La serie no busca escandalizar, sino retratar con crudeza la naturalización de la corrupción en una sociedad donde engañar al sistema se considera casi una forma de justicia. Santos plantea que, en un entorno donde la honradez no garantiza nada, el delito puede interpretarse como una revancha moral. Esa idea se percibe en los diálogos, en las conversaciones de pasillo y en la manera en que los personajes justifican sus actos con frases cargadas de ironía. La tensión entre la ética personal y el pragmatismo colectivo atraviesa toda la historia. Conejera no roba por ambición, sino por agotamiento, por la sensación de que siempre gana el mismo tipo de gente. Esa desesperación, compartida por sus compañeros, convierte la trama en un retrato social más que en una historia de crimen.

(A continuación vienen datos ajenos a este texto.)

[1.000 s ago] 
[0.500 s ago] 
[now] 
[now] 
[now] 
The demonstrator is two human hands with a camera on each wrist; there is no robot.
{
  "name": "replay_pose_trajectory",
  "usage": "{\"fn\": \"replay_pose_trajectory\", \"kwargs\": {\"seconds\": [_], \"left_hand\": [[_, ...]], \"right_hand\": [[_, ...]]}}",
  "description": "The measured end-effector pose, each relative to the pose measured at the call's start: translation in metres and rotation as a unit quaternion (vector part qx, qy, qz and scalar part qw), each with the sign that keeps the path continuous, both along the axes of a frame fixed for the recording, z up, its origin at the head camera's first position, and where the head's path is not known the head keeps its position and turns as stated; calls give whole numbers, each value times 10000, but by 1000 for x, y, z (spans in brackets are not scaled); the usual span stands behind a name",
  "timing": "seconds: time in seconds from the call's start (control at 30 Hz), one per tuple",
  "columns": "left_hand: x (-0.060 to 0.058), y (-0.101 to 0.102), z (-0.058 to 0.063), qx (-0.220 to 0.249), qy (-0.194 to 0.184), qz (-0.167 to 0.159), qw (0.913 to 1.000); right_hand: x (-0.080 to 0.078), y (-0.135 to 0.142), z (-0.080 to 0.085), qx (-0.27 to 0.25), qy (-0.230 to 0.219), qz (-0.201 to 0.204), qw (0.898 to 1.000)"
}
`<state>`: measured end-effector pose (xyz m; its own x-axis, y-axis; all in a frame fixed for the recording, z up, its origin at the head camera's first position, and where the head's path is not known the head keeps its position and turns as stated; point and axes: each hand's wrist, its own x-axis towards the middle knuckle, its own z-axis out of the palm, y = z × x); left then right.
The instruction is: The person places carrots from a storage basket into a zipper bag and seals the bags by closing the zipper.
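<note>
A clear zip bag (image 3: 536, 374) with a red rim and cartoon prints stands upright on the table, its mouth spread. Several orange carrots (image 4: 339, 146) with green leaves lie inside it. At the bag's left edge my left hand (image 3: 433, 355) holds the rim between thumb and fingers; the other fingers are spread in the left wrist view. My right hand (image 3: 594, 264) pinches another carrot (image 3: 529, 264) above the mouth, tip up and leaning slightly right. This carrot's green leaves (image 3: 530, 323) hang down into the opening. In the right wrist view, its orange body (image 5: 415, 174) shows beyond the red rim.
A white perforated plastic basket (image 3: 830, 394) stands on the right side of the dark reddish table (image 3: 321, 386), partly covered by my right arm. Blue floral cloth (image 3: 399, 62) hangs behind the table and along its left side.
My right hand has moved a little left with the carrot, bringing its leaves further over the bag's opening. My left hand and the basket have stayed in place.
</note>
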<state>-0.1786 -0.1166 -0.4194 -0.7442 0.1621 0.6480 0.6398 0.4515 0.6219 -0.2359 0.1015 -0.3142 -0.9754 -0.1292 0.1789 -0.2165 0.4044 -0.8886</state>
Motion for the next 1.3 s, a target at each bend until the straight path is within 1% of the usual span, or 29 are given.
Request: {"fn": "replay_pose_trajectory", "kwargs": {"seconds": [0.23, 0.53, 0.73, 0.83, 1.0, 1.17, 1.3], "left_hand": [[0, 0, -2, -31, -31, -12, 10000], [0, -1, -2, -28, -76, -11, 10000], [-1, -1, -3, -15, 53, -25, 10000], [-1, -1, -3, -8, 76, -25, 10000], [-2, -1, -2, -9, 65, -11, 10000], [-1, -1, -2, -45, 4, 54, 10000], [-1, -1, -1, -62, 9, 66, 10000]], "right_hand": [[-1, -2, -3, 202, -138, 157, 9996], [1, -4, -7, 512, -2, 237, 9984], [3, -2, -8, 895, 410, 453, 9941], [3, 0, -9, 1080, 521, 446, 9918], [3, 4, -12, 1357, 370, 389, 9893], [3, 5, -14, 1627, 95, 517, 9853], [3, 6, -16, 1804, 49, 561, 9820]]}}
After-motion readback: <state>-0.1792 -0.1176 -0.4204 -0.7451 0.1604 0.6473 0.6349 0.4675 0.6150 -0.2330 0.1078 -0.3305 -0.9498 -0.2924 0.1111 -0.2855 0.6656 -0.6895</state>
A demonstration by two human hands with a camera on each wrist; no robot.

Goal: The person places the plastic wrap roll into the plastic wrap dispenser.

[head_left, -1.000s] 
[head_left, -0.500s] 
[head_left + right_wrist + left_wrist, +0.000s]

El reparto sostiene la credibilidad del relato. Alberto Guerra ofrece una interpretación contenida, cargada de silencios, mientras Christian Tappan aporta un cinismo que resume la mentalidad de quienes se benefician del desorden. Ana Brenda Contreras construye un personaje que, sin grandes discursos, muestra el peso emocional de convivir con la mentira. Majo Vargas, con su energía escénica, se adueña de cada plano en que aparece, aportando un matiz de ligereza que equilibra el tono sombrío de la serie. Todos contribuyen a un retrato coral donde las relaciones laborales, familiares y afectivas se entrelazan hasta el límite de lo soportable. Santos consigue que incluso los secundarios funcionen como reflejo de una cultura donde la trampa se ha convertido en método de supervivencia.

A medida que la trama avanza, la serie se transforma en una reflexión sobre la relación entre poder y deseo. Los personajes descubren que el fraude no solo les ofrece dinero, sino la sensación de control que nunca habían tenido. El relato muestra cómo esa ilusión se derrumba cuando la confianza entre ellos empieza a resquebrajarse. Santos maneja la tensión sin recurrir al efectismo: prefiere el suspense que nace de las miradas, del peso de una conciencia que empieza a tambalearse. La secuencia final del sorteo televisado es un ejemplo de esa contención: cada gesto está medido, cada silencio pesa más que las palabras. La estafa, más que un acto delictivo, se convierte en una metáfora de un país donde todo parece negociable, incluso la dignidad.

‘Me late que sí’ se inscribe en una tradición latinoamericana de narraciones que mezclan ironía y tragedia para hablar del desajuste moral de sus sociedades. Santos y Veiroj logran mantener un equilibrio entre la comedia negra y el drama social, ofreciendo un retrato donde el humor funciona como válvula de escape ante la frustración. El resultado es una serie que no busca redimir ni condenar, sino describir con claridad un modo de vida marcado por la desconfianza y el ingenio. El fraude del Melate sirve como excusa para hablar de un país que lleva años sorteando su propia suerte. Lo que se plantea en pantalla no es un golpe perfecto, sino el reflejo de una cultura acostumbrada a sobrevivir con las reglas siempre trucadas.